Start of Material provided

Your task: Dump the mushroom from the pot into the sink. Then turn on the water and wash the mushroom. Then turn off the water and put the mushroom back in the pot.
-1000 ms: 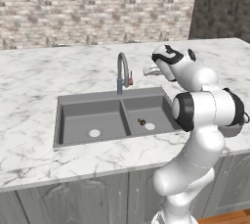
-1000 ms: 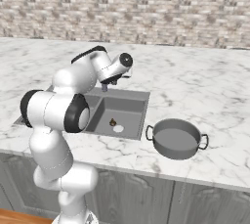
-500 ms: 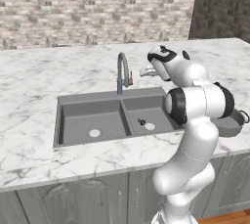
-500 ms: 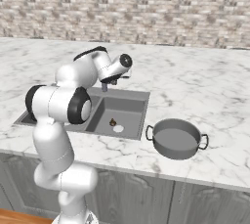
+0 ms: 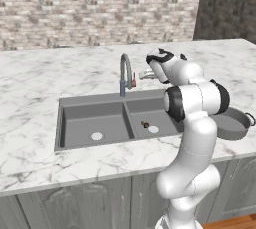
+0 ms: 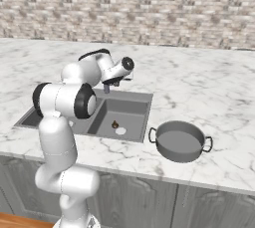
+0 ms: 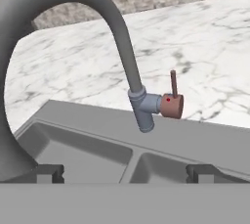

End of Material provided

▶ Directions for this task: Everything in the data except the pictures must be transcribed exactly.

▶ Expected answer:
Your task: Dump the mushroom from the pot into the sink. Then turn on the water and wash the mushroom. Then turn off the water and put the mushroom back in the pot.
-1000 ms: 
-1000 ms: 
-500 ms: 
-500 ms: 
+0 ms: 
+0 ms: 
+0 ms: 

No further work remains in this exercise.